Top Secret UK Project Reveals the Real-Life X-Files On UFO Mysteries

UK-Ministry-of-Defence

The UK’s Ministry of Defence former official has new revelations regarding a secret government UFO study done during the 1990s.

The Mod commissioned a defence contractor in 1996 to produce a comprehensive report on UFO sightings in the UK. The report was conducted amidst a vast public interest in UFOs with the popularity of the X-Files TV series and the 50th anniversary of the famous Roswell Incident.

The report carefully avoided using the term UFO as it described sightings as Unidentified Aerial Phenomena (UAP).

The report analysed a database of sightings between 1987 and 1997 through code-named Project Condign, and it was delivered to officials in 2000. Found in the study “Unidentified Aerial Phenomena (UAP) in the UK Air Defence Region” was that a variety of known phenomena, both natural and human-made could explain the sightings. It noted the incidence of relatively rare natural events. The report said there was no proof to associate the phenomena with any particular nation.
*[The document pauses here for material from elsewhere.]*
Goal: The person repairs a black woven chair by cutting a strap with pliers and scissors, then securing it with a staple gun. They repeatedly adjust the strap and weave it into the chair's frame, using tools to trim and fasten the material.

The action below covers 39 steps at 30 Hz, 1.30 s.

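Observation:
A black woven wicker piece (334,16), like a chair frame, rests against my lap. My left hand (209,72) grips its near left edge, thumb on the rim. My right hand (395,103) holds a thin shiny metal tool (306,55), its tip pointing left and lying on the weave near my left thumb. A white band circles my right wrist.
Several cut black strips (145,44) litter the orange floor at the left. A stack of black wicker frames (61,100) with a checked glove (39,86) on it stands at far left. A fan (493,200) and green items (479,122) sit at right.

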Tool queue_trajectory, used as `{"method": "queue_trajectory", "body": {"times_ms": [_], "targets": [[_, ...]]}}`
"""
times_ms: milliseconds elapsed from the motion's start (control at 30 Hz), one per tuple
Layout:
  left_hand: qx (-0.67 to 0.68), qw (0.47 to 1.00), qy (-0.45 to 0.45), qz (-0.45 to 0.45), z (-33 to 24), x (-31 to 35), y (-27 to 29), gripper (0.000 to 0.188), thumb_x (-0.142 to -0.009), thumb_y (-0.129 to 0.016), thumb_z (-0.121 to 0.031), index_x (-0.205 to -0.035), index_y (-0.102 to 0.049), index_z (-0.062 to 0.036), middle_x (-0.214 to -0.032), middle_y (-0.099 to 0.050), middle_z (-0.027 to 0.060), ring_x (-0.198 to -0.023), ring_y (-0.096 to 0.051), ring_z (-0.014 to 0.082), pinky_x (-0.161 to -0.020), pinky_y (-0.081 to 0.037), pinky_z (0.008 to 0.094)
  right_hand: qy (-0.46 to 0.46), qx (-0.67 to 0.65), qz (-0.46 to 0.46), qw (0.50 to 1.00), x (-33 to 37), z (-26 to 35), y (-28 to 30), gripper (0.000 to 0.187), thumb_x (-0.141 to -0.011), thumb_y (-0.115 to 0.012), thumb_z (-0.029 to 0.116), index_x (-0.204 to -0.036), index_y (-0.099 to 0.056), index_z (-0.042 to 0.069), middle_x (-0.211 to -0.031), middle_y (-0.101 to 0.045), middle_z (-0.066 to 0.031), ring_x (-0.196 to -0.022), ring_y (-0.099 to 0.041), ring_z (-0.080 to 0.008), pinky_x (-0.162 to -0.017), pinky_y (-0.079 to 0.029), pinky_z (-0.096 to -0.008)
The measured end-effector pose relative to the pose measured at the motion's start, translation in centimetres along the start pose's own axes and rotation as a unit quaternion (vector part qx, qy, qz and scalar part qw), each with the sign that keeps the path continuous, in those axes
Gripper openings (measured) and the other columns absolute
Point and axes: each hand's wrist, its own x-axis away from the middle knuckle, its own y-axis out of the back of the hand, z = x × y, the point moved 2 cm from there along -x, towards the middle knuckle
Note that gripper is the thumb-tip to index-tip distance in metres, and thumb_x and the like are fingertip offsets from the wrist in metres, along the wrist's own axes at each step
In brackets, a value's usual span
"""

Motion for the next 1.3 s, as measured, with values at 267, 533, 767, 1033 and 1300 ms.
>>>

The Project Condign has been compared to a U.S. air force initiative to investigate UFOs dubbed as Project Blue Book, which was ended in 1969.

A journalist and author Nick Pope claimed he was part in setting up the study as a former MOD UFO investigator with his counterpart in the Ministry’s Defence Intelligence Staff. He explained via an emailed statement that they set up the study because they had done very little trend analysis in their decades-long UFO sighting investigations on a case-by-case basis. He revealed that Project Condign was aimed to rectify it and serve as a proper intelligence assessment that would look into the patterns in data they already had.

He added that they were looking everything together about UFOs, including the assessment of what they were dealing, what are threats, and what are the opportunities.

In 1993, initial discussions about the study started, according to Pope, who already not part of it when the work on the report itself began.

According to Pope, the study itself was highly confidential and extremely sensitive as the Mod consistently told the public, the media, and the parliament that UFOs were of limited interest and no defence significance. He explained that they decided to make the study highly classified to avoid exposure to an internal position on the phenomenon that was not the same from public opinion.

It was only in 2006 that the report entered the public domain through a Freedom of Information request from academic Dr David Clarke. The author of the report has been kept secret.

Clarke, a principal research fellow at the Sheffield Hallam University in the UK, obtained a new set of unseen documents recently, which have put Project Condign into the spotlight once again. According to the record, the Mod officials had overworked to reduce their commitment to investigating UFO sighting reports. Base on the findings, Project Condign, had made the foundations for the Mod to begin scaling back its operations on UFOs. Since 1967, the DI55 department of the Ministry secretly collected data on potential UFO sightings and closed at the end of 2000. In 2009 the MoD’s UFO Desk closed.

Pope found the final report of Project Condign disappointing. He said that the report looked like a conclusion-led study using a data to support a personal opinion. However, he acknowledged the challenges in compiling a confidential report such as this one.

Pope said that those involved in an intelligence study like Project Condign don’t reach out to the experts on the subject matter outside the intelligence community, which is the problem. He explained that consultation with other scientists and academics would have been helpful.

The discussion of novel military applications that could be supported by a greater understanding of the UFO phenomenon has surprised the former Mod employee. He said it was primarily a reference to weaponisation, including a directed energy weapon’s construction.

Mod explained in a statement that all its historical UFO-related files have either been released or are soon to be released to the National Archives of the UK. It added that the MOD maintains to have no opinion regarding extraterrestrial life existence or otherwise and does not investigate UFO sightings.